Jakarta (tutur.co.id) — Pergerakan Indeks Harga Saham Gabungan (IHSG) Bursa Efek Indonesia (BEI) pada perdagangan Rabu (21/4/2026) diproyeksikan bergerak dalam rentang 7.500–7.700 dengan kecenderungan rebound, seiring peluang penguatan teknikal yang mulai terbuka.
BRI Danareksa Sekuritas dalam riset hariannya menyebutkan bahwa peluang penguatan indeks akan terbuka apabila IHSG mampu bertahan di atas level support penting di 7.500. Level tersebut dinilai sebagai area gap krusial yang menjadi pijakan untuk melanjutkan penguatan.
“Potensi rebound indeks terbuka, jika harga mampu bertahan di atas area gap sebagai support di 7.500, sehingga terbuka peluang menuju resistance selanjutnya 7.700,” tulis BRI Danareksa Sekuritas dalam risetnya, Rabu (21/4/2026).
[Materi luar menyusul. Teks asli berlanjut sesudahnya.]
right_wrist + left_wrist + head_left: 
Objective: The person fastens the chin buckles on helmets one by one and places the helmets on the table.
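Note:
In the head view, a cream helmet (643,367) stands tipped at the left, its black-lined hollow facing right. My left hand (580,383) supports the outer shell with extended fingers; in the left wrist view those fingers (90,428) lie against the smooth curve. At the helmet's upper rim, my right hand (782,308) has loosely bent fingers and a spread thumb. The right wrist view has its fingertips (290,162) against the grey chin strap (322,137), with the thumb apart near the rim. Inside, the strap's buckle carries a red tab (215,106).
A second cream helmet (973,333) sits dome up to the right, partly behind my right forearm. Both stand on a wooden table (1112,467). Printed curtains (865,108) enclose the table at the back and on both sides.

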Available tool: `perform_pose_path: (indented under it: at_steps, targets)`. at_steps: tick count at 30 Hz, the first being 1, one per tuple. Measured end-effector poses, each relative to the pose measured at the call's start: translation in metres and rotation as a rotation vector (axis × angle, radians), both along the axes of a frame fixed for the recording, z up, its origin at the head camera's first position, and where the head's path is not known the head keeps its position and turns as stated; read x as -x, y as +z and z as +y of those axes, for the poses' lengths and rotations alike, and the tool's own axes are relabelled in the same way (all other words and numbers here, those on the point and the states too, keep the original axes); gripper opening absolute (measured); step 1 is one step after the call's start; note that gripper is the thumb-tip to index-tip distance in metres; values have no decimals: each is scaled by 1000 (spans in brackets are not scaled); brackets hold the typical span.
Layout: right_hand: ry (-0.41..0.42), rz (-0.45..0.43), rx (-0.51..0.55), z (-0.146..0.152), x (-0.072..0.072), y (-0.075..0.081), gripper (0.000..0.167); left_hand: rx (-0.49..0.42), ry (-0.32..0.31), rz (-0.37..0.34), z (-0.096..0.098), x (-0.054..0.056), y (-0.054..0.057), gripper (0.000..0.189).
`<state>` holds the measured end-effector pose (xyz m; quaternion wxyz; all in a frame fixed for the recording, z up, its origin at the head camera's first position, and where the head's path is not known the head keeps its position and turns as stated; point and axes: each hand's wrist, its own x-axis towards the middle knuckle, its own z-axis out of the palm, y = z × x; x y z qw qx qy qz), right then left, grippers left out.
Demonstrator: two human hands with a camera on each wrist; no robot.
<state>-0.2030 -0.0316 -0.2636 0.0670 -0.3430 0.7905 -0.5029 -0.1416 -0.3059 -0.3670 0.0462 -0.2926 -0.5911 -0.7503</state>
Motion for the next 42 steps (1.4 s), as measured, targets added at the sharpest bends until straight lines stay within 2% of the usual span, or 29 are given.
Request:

Sentimen pasar masih akan dipengaruhi oleh perkembangan geopolitik di Timur Tengah, khususnya menjelang berakhirnya masa gencatan senjata. Selain itu, pelaku pasar juga menantikan hasil Rapat Dewan Gubernur Bank Indonesia yang diproyeksikan mempertahankan suku bunga acuan di level 4,75%.
Dari eksternal, pelemahan indeks di Wall Street turut menjadi perhatian. Indeks Dow Jones tercatat melemah 0,59% pada perdagangan sebelumnya, yang turut menekan sentimen global.
Pada perdagangan sebelumnya, IHSG ditutup melemah 34,73 poin atau 0,46% ke level 7.550. Meskipun demikian, investor asing masih mencatatkan pembelian bersih (net buy) sebesar Rp473,92 miliar.
Pelemahan indeks salah satunya dipicu oleh pengumuman dari MSCI yang masih membekukan rebalancing indeks saham Indonesia untuk periode Mei 2026. Selain itu, sejumlah saham dengan kategori High Shareholding Concentration (HSC) seperti BREN dan DSSA juga dihapus dari indeks.
Kendati demikian, pasar tetap mencatat sejumlah saham yang mengalami lonjakan signifikan hingga menyentuh auto reject atas (ARA). Hal ini menunjukkan minat spekulatif investor masih cukup tinggi di tengah volatilitas pasar.
Dalam kondisi tersebut, BRI Danareksa Sekuritas merekomendasikan tiga saham yang layak dicermati investor, yakni:
HUMI dengan target harga Rp224–236
RATU dengan target harga Rp7.100–7.500
BNBR dengan target harga Rp240–250
“Pergerakan indeks juga akan mencermati perkembangan situasi geopolitik di Timur Tengah dan keputusan RDG Bank Indonesia yang diproyeksikan tetap mempertahankan suku bunga,” tulis BRI Danareksa Sekuritas.
Dengan berbagai sentimen tersebut, IHSG diperkirakan masih bergerak terbatas namun berpotensi menguat apabila mampu menjaga level support kunci.